• What the task requires:
Report how many lines below include "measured", giving the figure alone.
BEGIN Supplied records
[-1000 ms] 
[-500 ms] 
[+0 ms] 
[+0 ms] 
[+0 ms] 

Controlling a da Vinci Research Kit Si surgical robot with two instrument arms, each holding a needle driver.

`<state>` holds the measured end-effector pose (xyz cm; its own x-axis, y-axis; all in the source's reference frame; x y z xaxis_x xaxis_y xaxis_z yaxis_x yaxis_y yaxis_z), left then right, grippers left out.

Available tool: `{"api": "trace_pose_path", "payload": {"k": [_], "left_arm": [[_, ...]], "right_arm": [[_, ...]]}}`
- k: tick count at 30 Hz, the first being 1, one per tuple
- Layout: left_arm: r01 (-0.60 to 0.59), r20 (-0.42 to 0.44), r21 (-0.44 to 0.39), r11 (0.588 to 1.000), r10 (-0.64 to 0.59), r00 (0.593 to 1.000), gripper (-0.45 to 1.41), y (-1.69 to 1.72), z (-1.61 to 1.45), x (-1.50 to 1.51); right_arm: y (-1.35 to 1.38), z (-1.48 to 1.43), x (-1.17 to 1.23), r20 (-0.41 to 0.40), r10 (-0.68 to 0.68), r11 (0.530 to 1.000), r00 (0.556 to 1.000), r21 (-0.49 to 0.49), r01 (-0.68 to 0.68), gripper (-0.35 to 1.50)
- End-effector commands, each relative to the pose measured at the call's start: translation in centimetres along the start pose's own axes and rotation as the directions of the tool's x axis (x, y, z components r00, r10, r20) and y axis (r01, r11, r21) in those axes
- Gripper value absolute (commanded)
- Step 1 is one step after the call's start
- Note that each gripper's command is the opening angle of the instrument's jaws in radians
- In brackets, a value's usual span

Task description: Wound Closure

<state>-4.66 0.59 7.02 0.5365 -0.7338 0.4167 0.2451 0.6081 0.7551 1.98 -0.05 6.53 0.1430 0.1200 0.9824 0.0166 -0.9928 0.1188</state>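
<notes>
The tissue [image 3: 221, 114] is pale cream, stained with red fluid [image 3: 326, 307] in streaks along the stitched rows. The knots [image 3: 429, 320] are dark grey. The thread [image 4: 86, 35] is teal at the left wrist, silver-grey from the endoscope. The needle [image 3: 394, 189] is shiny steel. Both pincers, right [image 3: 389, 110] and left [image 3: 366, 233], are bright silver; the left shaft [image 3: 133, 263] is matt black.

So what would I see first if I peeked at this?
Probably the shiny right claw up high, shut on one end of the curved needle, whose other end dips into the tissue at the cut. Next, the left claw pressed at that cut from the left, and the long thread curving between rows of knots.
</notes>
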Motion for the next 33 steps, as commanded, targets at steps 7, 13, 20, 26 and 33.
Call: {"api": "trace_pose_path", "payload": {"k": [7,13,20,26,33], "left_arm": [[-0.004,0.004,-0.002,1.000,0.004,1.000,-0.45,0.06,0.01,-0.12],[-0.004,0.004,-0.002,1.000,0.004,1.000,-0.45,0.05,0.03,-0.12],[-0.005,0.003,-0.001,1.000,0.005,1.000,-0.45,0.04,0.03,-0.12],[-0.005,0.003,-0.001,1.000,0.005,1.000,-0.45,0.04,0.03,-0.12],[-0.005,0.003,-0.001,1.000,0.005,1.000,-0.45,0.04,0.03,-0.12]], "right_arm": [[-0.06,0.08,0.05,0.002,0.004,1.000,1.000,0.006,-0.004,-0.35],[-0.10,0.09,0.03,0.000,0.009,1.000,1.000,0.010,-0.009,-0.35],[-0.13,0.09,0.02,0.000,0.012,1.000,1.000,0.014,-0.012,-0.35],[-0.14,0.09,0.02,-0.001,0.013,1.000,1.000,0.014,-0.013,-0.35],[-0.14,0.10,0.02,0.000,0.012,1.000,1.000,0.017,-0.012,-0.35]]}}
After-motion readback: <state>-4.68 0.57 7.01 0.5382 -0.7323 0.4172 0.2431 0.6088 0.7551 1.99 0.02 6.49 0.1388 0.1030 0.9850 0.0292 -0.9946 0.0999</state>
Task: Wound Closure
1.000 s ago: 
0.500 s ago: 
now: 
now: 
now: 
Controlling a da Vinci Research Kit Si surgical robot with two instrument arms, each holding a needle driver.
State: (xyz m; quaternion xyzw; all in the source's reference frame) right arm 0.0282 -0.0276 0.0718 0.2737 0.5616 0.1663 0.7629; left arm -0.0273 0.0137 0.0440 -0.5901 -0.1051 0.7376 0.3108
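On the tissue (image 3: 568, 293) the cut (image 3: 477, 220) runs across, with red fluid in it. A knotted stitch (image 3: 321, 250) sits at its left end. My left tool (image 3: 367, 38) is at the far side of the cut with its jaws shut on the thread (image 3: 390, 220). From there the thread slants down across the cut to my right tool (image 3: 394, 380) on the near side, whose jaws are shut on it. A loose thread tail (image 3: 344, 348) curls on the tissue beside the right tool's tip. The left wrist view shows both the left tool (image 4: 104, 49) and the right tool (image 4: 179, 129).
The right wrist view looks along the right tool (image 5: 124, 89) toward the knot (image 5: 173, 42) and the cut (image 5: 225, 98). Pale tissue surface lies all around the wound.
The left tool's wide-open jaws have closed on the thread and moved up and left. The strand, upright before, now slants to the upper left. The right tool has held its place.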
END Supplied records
• Your response:
2